Regression models

Most data encountered in applications display various forms of nonstationarity, including trends, time-varying variance, seasonality and covariate effects. In environmental applications, these may be partly attributed to the presence of different weather patterns or regimes, to climate change, etc. Extreme value distributions cannot capture these phenomena without modification. There is no general theory for nonstationary extremes, and therefore there are multiple strategies that one can consider for modelling.
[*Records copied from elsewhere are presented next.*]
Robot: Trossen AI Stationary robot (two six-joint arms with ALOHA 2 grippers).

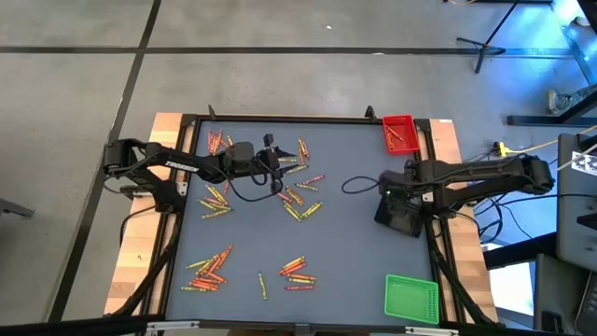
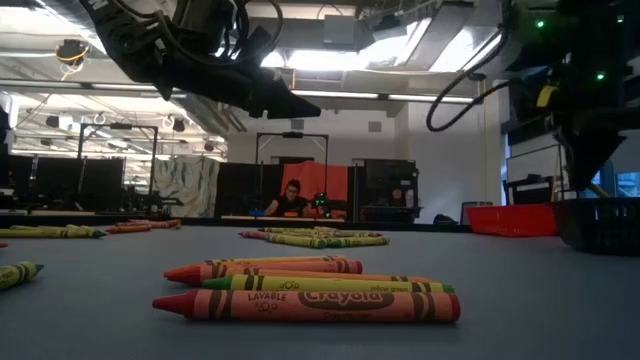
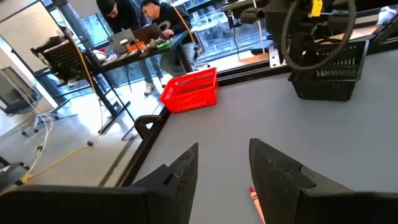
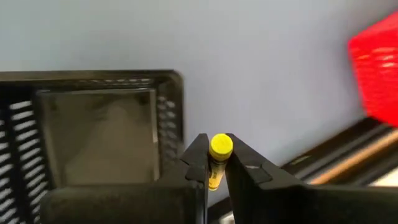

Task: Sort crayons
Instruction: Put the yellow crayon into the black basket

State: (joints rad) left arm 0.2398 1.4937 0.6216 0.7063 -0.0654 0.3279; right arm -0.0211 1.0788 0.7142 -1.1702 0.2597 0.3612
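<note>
Many crayons lie in loose groups on the grey table, at far centre, far left and near left. Several show close up in the low view. My left gripper is open above the far-centre group. It also shows in its wrist view, with a red crayon on the table below it. My right gripper is shut on a yellow crayon beside the black tray. My right gripper pinches the yellow crayon between its two fingers, on the paper-wrapped shaft just below its flat end. The fingers point down from above. The crayon stands on end between them, its flat end toward the wrist camera, lifted clear of the table.
A red tray with a few crayons sits at the far right corner. The black tray is at the right. A green tray is at the near right. A raised frame edges the table. People sit at desks in the room behind.
</note>
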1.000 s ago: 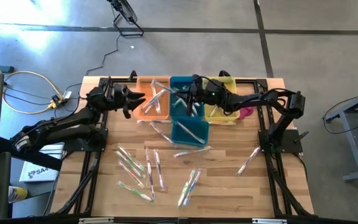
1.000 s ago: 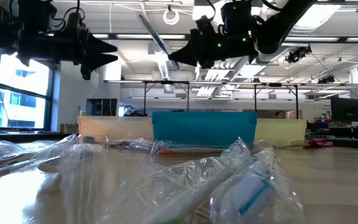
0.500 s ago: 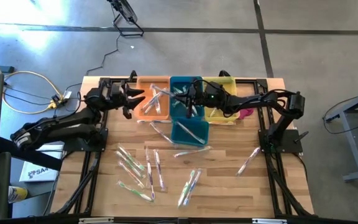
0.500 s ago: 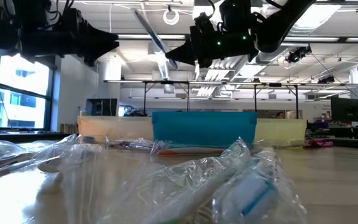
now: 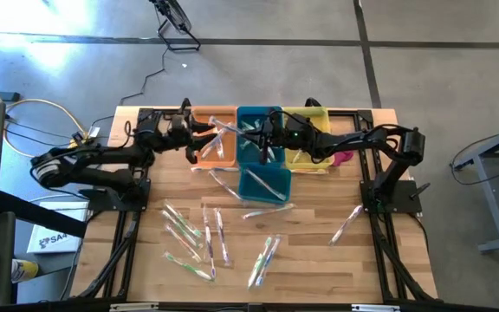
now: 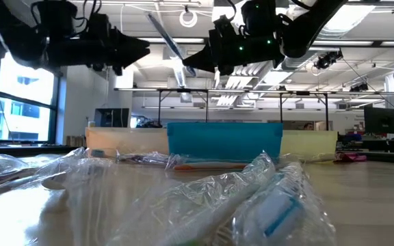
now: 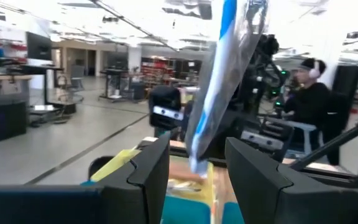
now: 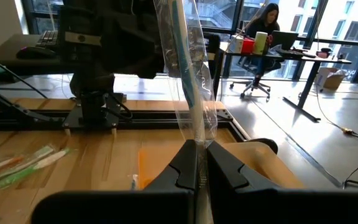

The first consists in fitting a regression for the whole data and perform extreme value analysis with the residuals, as before assuming stationarity (Eastoe & Tawn, 2009). The second, proposed by Davison & Smith (1990), tries to incorporate covariates in the parameters \(\mu\), \(\sigma\), etc. — fixing the shape parameters is often recommended as it is hard to estimate.

General linear modelling would consist in regression models, e.g., \[\begin{align*} \mu(\mathbf{X}) = \beta_0 + \beta_1 \mathrm{X}_1 + \cdots \beta_p \mathrm{X}_p, \end{align*}\] and estimate as before parameters by maximum likelihood. The difficulty now is that there are more parameters to estimate and the support restriction translates into up to \(n\) inequality constraints, as they must be supported for every combination of covariates found in the database. These two facts mean numerical optimization is more difficult.

In models with a relatively large number of parameters, it is useful to include additive penalty terms to the log likelihood: for example, generalized additive models for the parameters include smooth functions, typically splines, with a penalty that controls the wiggliness of the estimated predictor functions. The latter is typically evaluated using the second-order derivative of the basis functions.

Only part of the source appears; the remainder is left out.